In his conversations with Vo Phien, Schafer also demonstrates the interwoven relationship between history and memory. In chapters one and two, Schafer considers Vo Phien’s literary works against Vo Phien’s reflexive but elusive comment that his early life was “obsessed with politics.” Schafer attempts to understand the justifications and reasons for this comment by closely looking at the history of the period and Vo Phien’s literary output over time. Schafer dedicates several sections and continues to emphasize the historical significance of Binh Dinh province—Vo Phien’s home province—during the Indochina Wars. Schafer explains how Binh Dinh was a Communist controlled zone (Interzone V) during the First Indochina War, and a free-fire zone during the Second Indochina War. Through this historical contextualization, Schafer convincingly argues that Vo Phien experienced Communism and its ideological excesses more directly during his formative youth in Binh Dinh and later on when he worked to teach Viet Minh cadres. Schafer does not historically flatten Vo Phien’s politics but reinforces his argument by examining Vo Phien’s subtle criticisms of politics. Schafer draws attention to both literary content and style as a way to understand Vo Phien’s politics. For example, in “Saying Good-bye”, morally deficient characters uttered patriotic slogans, and the death of the protagonist is not given a self-sacrificial hero’s death. Schafer also notes that Vo Phien’s stylistic and nuanced criticisms of mass politics were responses to obvious and crude state-sponsored propaganda. Using Vo Phien’s ‘anti-communist feeling’ rather than ‘anti-communist thinking’, Schafer emphasizes the subtleties of feeling over the superficial clarity of thinking.
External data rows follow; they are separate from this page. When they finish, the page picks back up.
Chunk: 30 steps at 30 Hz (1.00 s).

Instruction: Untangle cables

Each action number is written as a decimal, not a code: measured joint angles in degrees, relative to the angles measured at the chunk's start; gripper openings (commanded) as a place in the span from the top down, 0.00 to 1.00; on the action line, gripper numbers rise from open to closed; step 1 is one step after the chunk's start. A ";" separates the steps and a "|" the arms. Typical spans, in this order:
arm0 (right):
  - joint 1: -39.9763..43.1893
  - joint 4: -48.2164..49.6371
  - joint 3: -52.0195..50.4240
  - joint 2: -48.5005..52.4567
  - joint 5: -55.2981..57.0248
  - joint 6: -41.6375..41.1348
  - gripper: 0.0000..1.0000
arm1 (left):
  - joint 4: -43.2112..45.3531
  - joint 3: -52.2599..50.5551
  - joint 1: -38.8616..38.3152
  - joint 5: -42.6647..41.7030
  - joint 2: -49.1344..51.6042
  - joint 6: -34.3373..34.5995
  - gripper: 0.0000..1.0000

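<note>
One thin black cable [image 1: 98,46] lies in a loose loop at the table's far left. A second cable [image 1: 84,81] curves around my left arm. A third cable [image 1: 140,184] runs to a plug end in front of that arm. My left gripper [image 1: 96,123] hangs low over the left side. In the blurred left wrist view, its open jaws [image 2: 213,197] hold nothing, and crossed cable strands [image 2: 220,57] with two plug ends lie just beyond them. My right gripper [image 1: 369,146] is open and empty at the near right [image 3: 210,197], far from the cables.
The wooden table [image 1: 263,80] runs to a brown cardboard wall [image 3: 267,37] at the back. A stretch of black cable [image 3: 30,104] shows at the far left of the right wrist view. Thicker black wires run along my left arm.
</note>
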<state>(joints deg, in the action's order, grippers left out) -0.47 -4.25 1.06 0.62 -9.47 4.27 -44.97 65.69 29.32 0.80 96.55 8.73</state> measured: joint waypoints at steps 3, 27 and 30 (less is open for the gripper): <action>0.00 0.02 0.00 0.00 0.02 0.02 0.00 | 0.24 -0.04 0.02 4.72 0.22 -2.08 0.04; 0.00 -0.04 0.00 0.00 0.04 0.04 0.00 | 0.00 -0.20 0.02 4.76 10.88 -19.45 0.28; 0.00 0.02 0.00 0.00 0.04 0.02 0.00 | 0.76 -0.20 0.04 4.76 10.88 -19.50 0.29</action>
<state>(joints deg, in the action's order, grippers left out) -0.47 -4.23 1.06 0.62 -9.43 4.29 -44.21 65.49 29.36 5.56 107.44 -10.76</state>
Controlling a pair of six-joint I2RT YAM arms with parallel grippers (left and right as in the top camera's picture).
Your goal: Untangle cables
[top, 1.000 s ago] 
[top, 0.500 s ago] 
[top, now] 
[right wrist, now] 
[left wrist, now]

In many ways this distinction parallels the narrative quality of memory and history.

Schafer poignantly draws the reader into the thinking and personal dilemmas of Vo Phien throughout his life as he ruminated over important existential questions such as the following: Should the writer serve the state? How did the state use abstract political theories to pull its citizens away from the reality of war? What is the purpose of writing about tragedy? By deeply exploring the roots of Vo Phien’s emotions of fear, confusion, loss, and nostalgia, Schafer clarifies without diminishing the depth of Vo Phien’s profound introspection. More than just biography, Vo Phien and the Sadness of Exile is a commentary on exile (or ly huong, loss of home) and how individuals make meaning out of their liminal existence. Often histories of the Vietnam War mention the tragic human cost of war, yet the commentary is empty of the intimate details and raw human emotion of everyday life in a time of war. Through his close readings of Vo Phien’s life and body of work, Schafer conveys a human life rather than historical actor, an individual who is quiet, humble, reflective, and also tormented because of the loss of his love (que huong). Schafer explains, “Vo Phien has always been fascinated with the subtleties of love, in particular with the glance, which he says is not just a means of signaling love, it is love itself.” (230) The soulful reflections of Vo Phien and the beautiful storytelling of John Schafer provide a narrative of war that is complex and contradictory, and thus deeply human.